I like principle #3 of the principles from the SAFe framework: Assume variability, preserve options. It’s a very useful guiding principle for anyone creating products, especially in tech.
Customers are very picky. They have very specific needs. Traditionally, companies used to pay a lot of money to research those customer needs at length. The idea was that if you’re going to invest a lot of time and money into making an awesome product, you have to be sure that you are addressing a customer need, and addressing it as precisely as you can.
About 20 years ago, leaner and nimbler companies realized there was a cheaper and faster way to build products addressing customer needs even more precisely than cash-rich companies willing to dish out on research could ever do. Companies that tested multiple product design options in the market were able to more accurately understand what customers wanted.
It’s useful to think of products as tests of hypotheses about the market. For example, a company building a cool new portable kayak is testing a hypothesis that there is a market need for kayaks that are more portable than the ones that existed before. You test that hypothesis by trying to sell the kayak. In the most basic terms, if you manage to sell it, your hypothesis was right.
Assuming variability and preserving options means you should constantly maintain several different hypotheses about the ideal kayak design before locking in on one of them. For example, you should have a longer kayak, a shorter kayak, a heavier kayak and a lighter kayak, then see which one best matches your customer’s needs. Once you find out which kayak your customer preferred, lock in on that one, and try even more specific variations on design.

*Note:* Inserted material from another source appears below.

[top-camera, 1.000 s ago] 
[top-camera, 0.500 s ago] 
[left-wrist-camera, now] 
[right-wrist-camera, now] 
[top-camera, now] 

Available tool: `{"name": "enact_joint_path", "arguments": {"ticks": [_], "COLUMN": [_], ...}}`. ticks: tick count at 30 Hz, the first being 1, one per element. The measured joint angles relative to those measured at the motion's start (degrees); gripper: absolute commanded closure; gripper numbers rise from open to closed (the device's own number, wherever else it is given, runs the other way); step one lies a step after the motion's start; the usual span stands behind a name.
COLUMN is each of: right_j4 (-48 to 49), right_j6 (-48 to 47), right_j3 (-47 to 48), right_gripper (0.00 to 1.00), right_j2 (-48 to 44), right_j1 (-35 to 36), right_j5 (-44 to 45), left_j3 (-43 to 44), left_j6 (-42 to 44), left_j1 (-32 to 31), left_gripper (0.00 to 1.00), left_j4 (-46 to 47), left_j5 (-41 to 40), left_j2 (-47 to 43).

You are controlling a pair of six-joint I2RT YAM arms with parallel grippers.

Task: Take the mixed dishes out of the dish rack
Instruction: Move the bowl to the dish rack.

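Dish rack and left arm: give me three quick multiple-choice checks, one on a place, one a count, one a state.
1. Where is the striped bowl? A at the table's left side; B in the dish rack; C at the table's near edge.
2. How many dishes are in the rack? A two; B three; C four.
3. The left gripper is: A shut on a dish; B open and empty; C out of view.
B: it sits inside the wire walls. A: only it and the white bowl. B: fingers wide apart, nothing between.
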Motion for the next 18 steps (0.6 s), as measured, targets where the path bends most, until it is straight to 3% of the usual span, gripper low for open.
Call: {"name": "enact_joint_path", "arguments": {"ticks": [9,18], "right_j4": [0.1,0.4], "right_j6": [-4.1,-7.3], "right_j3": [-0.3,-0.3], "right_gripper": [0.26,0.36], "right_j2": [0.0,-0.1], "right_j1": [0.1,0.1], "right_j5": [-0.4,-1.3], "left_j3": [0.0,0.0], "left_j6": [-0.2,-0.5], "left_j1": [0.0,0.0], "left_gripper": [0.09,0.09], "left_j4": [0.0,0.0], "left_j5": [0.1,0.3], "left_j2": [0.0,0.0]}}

This method gives you more solid grounding than research ever could: you have proved that your product matches customer needs using the most solid evidence possible: the customer actually used or even paid for your product.
Source: SAFe
In this drawing, the x-axis is time, the arrows pointing to the right are different designs being tested, and the yellow lines are learning points. When you take this approach, it’s important to consistently stop to learn which designs worked and which designs did not. Weed out the worst performers, then repeat.